• Editorial Semana

Decisión, reflexión y responsabilidad


Por: Myrna L. Carrión Parrilla


Hemos culminado otro proceso electoral, proceso que del que muchos puertorriqueños en los pasados años y cada vez más habían ido deconectaándose y la apatía y la indiferencia habían ido impactando al proceso. La poca participación era el resultado de un creceinte desinterés en estos asuntos, una apatía por algo que es un deber cívico y social, pues si vivimos en sociedad, somos parte de una masa crítica reponsable de sus propios asuntos. No participar es desentenderse de sus propios asuntos sociales y es dejar a un lado la responsabilidad que temenos como ciudadanos, de dejar sentir nuestra posición con respecto a las decisions que se toman y a las acciones que llevan a cabo, a quellos a quienes prestamos nuestra confianza con nuestros votos.


Al reflexionar sobre esto hay que tener en cuenta que el país demográficamente cuenta con unas nuevas generaciones que han crecido viendo y viviendo este malestar, producto de un cambio que se produjo en el campo politico. Como consecuencia, se impactó al servicio público y por ende, muchos puertorriqueños fueron creciendo entendiendo que los asuntos politicos eran más de los mismo y como resultado, dejaron de poner interés en el asunto.

En los últimos años, la apatía y el voto castigo han dejado como resutado gobiernos de los que luego nos hemos lamentado. Otro resultado, gobiernos que no responden a la verdadera mayoría. Esto es algo de lo que debemos aprender y como ciudadanos, reflexionar para encaminarnos hacia decisiones que atiendan nuestras principales necesidades.


Unos dias previos a las elecciones, una encuenta estudiaba las diez principales preocupaciones de los puertorriqueños, interesantemente, el tema que en todas las elecciones a ciertos politicos les apasiona, es el del estatus y resultó que de diez asuntos, ese tema hizo el número nueve. Cosa que muestra que a nuestro pueblo lo que le ocupa es que sus líderes, más allá de toda nueva forma de gobierno, lo que les interesa es, que administren bien los asuntos que impactan nuestra vida cotidiana y que aquellos en quienes se les confía el voto actúen, con honestidad, creatividad y compromiso.
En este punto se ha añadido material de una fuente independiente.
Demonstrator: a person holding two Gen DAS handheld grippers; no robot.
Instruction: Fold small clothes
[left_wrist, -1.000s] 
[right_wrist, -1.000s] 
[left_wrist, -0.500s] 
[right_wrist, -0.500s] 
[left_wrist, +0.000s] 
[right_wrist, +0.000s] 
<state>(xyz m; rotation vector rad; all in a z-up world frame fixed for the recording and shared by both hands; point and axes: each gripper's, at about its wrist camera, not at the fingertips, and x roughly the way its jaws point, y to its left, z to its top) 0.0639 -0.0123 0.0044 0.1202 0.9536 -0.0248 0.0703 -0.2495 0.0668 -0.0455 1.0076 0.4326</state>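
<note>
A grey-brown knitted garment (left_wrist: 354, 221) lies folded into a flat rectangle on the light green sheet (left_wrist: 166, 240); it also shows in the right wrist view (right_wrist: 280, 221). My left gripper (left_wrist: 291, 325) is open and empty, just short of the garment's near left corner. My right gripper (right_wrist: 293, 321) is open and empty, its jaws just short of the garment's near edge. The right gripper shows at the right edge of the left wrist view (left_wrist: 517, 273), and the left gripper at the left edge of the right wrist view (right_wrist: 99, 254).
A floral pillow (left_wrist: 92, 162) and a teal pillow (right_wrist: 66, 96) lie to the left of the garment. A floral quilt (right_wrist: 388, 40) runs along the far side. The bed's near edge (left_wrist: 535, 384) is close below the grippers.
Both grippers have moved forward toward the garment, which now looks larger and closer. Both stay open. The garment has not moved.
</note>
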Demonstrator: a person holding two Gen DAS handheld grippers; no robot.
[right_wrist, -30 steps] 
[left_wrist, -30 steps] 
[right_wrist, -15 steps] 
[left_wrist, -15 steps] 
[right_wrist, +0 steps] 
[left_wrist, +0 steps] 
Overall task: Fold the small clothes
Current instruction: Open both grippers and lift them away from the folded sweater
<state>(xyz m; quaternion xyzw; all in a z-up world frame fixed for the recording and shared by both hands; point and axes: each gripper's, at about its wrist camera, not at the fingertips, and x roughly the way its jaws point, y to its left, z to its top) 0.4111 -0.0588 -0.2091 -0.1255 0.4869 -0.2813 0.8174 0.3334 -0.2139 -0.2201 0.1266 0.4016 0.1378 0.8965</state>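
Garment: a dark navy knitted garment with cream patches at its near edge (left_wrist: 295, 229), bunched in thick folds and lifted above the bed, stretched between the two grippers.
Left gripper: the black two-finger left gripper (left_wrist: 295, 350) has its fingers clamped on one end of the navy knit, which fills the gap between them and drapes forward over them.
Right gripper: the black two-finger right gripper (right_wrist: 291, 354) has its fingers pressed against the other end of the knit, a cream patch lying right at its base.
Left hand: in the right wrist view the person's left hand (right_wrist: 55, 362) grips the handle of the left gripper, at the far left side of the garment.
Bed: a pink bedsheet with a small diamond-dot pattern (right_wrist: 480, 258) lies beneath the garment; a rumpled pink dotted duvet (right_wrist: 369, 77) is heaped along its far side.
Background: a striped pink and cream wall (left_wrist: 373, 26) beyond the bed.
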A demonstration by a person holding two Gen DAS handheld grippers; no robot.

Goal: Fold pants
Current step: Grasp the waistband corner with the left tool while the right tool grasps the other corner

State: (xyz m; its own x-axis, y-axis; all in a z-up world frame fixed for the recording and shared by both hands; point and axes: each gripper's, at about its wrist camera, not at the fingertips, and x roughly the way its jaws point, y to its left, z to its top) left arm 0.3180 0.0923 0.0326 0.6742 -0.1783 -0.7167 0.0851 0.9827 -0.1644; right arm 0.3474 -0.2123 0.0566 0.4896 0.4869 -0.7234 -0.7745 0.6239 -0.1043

Ya hoy, temenos que asumir el resultado de lo que las llamadas mayorías escogieron y tendremos que pensar si esto es lo que buscábamos como pueblo. El resultado nos debe poner a reflexionar si somos o no, un pueblo que no olvida y se da a respetar, si somos un pueblo que anda en busca de en quien confiar, si caminamos hacia nuevas opciones y estrategias para atender nuestras situaciones como pueblo, si lo que queremos es con el voto es solo protestar, si buscamos líderes como los que alguna vez tuvimos que lograban transformaciones y acuerdos en beneficio de todo el pueblo y no de unos pocos, hay que reflexionar.


Lo más importante hoy, es que del resultado general que se haya obtenido, más allá de quien ganó o no, aprendamos, que de ése día, quien gana o pierde es el pueblo, ya recientemente lo vivimos. Asumamos responsabilidad de la decisión y que los electos recuerden, que hay un pueblo con anhelos de un Puerto Rico libre de corrupción, con politicos de compromiso y visión, más allá de su color. Conscientes de que el estatus no es nuestra primera preocupación, exijamos líderes que trabajen unidos sin importar ideología o color.